During a 2016 inspection, EPA found many violations of the company’s seafood processing discharge permit, including:
- Failure to adequately monitor its grinders, waste conveyance system, the sea surface, and the nearby shoreline;
- Failure to identify the discharge location and chemicals used in their tote washing process
- Exceeding the dimension requirements for seafood processing waste residues
- Failure to complete all reporting and record keeping required under the permit
The agreement resolves the alleged violations and includes a $51,050 penalty. By regularly inspecting facilities of all sizes, EPA helps maintain a “level playing field” among all permitted processors and insures that permit violators do not enjoy an unfair economic advantage over their permit-abiding competitors.
Seafood processors are required to have current wastewater discharge permits to protect the waters that receive their ground waste, which often includes entrails, bones, fins, shells, and other unmarketable trimmings. At the Norton Sound facility, strong tidal and river currents help disperse the waste, but that is not always the case. Larger processing facilities can generate enormous volumes of seafood waste that, if not managed properly according to their permit, can cause serious harm to the underwater environment. In some cases, processing waste also accumulates on the sea surface and shoreline. Such accumulation can attract pests, scavengers and create noxious odors.

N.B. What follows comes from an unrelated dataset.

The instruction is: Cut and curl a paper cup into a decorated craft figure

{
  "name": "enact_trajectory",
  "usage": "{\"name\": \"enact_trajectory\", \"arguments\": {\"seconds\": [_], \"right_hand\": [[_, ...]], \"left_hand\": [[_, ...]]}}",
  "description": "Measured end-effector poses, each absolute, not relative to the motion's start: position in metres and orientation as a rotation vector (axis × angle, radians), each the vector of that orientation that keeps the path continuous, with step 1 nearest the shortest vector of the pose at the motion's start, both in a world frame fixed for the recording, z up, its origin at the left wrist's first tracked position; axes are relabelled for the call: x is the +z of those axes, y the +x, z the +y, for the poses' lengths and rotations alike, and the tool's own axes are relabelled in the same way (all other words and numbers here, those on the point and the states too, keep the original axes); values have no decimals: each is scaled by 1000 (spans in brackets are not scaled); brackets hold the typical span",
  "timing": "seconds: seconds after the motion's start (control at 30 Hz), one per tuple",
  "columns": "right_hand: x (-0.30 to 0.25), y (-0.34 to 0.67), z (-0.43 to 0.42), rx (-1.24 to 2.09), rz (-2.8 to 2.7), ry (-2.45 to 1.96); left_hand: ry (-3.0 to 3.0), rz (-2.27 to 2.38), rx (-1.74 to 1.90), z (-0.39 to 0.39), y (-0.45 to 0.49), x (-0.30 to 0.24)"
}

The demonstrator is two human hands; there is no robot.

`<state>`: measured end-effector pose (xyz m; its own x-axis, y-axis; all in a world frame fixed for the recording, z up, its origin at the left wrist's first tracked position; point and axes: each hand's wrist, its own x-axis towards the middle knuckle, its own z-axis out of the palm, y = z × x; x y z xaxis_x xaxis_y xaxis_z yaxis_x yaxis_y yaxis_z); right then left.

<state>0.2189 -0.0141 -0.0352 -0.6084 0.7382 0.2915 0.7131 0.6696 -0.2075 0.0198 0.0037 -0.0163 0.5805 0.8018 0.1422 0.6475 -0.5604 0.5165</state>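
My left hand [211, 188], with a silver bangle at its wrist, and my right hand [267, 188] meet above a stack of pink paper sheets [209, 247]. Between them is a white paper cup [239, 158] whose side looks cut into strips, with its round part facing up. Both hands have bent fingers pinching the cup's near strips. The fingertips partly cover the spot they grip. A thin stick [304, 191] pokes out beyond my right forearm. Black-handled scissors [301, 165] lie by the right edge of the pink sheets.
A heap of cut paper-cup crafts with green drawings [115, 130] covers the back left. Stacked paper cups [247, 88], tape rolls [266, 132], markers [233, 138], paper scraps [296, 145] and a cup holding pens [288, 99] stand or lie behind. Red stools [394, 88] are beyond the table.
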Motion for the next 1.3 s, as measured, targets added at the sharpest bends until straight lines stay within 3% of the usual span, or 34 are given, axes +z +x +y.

Growing unnoticed beneath the surface, piles of waste can accumulate, suffocating underwater life by cutting off oxygen. Broad areas of the bottom are sometimes carpeted with a thick layer of viscous, gelatinous goo, a result of anaerobic decomposition. In the worst cases, these fish processing waste “dead zones” can cover acres of seafloor.
By properly managing waste and meeting their discharge permit limits, seafood processors can safeguard the marine environment and profit from America’s recognition of seafood as an important part of a healthy diet.